**TASK REQUIREMENTS:** Reading through the lines below, count those that include the string "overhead"; the answer is that number and nothing else.
▬▬▬▬▬▬▬▬▬▬
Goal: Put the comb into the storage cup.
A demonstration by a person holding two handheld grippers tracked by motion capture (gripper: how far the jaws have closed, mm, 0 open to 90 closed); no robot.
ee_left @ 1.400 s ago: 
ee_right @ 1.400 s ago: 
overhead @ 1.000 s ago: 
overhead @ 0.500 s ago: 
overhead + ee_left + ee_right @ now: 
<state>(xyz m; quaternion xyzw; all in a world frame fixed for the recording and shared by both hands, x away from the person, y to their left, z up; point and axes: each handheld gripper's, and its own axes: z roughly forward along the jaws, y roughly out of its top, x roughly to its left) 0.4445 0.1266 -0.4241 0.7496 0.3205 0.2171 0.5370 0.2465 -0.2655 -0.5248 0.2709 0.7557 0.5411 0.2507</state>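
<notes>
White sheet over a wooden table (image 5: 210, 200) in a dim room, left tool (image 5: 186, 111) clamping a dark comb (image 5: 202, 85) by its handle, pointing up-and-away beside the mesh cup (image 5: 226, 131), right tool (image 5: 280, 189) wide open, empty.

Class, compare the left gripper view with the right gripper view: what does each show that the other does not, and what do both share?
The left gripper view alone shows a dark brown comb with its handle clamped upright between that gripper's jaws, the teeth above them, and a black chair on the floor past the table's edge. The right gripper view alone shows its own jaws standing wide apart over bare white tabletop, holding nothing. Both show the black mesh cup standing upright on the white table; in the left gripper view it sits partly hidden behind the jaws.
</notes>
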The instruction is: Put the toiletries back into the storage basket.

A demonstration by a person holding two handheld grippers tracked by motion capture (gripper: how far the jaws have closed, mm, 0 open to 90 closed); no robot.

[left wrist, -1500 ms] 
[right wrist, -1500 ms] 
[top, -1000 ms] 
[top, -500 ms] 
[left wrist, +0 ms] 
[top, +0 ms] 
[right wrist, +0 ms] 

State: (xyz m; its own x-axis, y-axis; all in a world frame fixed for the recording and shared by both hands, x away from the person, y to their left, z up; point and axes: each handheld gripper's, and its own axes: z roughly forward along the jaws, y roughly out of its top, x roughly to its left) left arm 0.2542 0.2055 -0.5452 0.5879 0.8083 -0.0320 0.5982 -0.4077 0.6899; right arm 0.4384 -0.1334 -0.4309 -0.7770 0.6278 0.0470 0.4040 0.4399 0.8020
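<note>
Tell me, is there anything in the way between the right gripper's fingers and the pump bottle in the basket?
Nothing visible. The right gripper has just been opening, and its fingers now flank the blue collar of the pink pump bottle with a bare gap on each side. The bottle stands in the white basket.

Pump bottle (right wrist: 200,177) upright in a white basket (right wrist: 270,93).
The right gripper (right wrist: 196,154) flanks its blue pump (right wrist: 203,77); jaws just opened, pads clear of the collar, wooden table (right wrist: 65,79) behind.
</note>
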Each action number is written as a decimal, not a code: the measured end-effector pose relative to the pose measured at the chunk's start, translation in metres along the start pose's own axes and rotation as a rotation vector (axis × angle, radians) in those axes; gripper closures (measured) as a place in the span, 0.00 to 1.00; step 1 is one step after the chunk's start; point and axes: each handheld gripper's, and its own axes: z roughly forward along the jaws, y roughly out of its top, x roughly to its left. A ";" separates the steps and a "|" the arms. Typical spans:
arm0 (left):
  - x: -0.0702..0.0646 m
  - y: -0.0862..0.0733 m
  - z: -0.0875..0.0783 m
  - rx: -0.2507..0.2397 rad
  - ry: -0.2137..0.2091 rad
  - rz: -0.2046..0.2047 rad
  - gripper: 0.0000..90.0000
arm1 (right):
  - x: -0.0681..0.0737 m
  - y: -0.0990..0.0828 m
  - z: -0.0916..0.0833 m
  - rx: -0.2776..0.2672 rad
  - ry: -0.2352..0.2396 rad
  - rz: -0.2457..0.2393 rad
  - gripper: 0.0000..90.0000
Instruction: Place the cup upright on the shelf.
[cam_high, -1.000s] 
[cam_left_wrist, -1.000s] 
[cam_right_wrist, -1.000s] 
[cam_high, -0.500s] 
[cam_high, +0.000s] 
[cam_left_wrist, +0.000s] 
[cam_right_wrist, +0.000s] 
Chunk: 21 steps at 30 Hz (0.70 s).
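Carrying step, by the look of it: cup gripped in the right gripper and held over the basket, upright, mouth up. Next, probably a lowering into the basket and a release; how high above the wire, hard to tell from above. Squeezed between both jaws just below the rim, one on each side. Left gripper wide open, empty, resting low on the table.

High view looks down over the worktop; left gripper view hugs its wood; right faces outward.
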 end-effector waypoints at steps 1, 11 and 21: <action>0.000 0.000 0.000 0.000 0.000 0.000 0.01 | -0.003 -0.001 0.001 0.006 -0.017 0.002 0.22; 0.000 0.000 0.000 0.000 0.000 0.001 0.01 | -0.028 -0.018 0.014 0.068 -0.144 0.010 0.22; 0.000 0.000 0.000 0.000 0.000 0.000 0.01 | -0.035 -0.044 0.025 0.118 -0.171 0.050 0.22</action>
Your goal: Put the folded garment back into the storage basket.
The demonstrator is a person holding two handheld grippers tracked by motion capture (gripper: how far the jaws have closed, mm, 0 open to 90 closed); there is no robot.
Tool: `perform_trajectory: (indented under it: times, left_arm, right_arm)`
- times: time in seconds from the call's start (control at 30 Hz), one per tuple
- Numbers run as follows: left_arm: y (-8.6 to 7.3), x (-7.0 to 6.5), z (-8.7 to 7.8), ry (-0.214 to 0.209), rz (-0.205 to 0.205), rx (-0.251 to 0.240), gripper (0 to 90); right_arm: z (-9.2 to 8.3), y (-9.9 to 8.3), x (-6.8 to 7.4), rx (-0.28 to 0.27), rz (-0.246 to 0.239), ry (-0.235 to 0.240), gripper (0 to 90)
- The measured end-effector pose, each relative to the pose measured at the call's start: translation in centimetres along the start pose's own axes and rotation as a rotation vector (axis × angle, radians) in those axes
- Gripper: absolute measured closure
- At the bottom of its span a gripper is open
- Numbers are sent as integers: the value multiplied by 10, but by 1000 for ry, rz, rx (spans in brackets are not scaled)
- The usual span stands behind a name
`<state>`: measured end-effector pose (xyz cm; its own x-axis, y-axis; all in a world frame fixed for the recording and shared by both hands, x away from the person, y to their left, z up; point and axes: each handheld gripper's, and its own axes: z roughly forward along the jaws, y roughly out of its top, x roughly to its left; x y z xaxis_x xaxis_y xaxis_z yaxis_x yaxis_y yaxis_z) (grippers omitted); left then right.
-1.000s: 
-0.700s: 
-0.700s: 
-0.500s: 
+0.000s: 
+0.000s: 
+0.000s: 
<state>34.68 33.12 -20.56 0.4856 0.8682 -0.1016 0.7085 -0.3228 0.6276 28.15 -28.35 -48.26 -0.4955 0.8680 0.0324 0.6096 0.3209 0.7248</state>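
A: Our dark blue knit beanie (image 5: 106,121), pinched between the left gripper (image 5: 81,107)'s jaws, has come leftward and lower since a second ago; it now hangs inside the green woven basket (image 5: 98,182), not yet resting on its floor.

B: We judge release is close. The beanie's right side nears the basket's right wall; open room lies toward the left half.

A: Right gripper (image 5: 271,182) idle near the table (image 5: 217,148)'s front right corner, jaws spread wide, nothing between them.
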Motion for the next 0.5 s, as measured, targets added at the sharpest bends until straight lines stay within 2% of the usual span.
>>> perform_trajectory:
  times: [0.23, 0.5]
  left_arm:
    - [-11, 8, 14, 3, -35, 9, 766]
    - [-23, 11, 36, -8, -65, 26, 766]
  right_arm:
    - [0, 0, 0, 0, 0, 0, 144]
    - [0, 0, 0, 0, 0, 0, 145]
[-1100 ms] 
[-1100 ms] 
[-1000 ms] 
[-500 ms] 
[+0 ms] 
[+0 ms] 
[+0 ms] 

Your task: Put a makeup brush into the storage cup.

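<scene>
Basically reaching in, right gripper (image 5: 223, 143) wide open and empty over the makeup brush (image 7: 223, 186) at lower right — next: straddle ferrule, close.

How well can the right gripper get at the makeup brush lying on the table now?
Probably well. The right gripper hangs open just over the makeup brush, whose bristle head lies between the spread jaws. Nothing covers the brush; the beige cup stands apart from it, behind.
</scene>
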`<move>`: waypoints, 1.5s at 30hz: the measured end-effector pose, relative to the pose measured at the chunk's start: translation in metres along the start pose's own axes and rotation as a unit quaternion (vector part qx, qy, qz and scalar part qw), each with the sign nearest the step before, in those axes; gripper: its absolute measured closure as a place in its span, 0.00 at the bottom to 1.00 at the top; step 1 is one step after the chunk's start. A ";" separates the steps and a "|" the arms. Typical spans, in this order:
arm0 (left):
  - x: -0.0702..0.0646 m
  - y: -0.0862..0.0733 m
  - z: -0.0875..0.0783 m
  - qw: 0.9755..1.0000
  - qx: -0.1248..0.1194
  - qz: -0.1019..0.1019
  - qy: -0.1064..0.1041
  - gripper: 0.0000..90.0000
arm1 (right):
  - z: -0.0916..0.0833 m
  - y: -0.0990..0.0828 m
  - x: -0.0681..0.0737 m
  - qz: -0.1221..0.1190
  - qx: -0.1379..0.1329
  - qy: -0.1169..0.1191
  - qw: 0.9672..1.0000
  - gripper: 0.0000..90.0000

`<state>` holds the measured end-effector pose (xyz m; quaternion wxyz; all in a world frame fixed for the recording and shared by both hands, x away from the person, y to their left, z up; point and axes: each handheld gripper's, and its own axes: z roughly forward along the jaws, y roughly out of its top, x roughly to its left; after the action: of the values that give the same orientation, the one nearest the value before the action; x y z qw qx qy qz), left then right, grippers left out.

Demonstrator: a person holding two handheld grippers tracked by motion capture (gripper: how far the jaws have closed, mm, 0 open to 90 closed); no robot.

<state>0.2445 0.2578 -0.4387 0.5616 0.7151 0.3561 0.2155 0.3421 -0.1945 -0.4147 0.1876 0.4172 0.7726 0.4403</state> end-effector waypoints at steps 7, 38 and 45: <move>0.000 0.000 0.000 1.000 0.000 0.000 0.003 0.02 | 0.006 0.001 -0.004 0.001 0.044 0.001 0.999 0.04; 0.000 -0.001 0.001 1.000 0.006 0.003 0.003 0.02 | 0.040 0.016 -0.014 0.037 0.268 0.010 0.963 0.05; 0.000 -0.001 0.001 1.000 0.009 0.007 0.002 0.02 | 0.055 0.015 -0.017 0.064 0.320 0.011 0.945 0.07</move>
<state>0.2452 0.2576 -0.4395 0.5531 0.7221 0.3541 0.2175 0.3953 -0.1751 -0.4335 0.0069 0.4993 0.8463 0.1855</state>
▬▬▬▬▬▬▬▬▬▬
**FINISHED TASK:** 3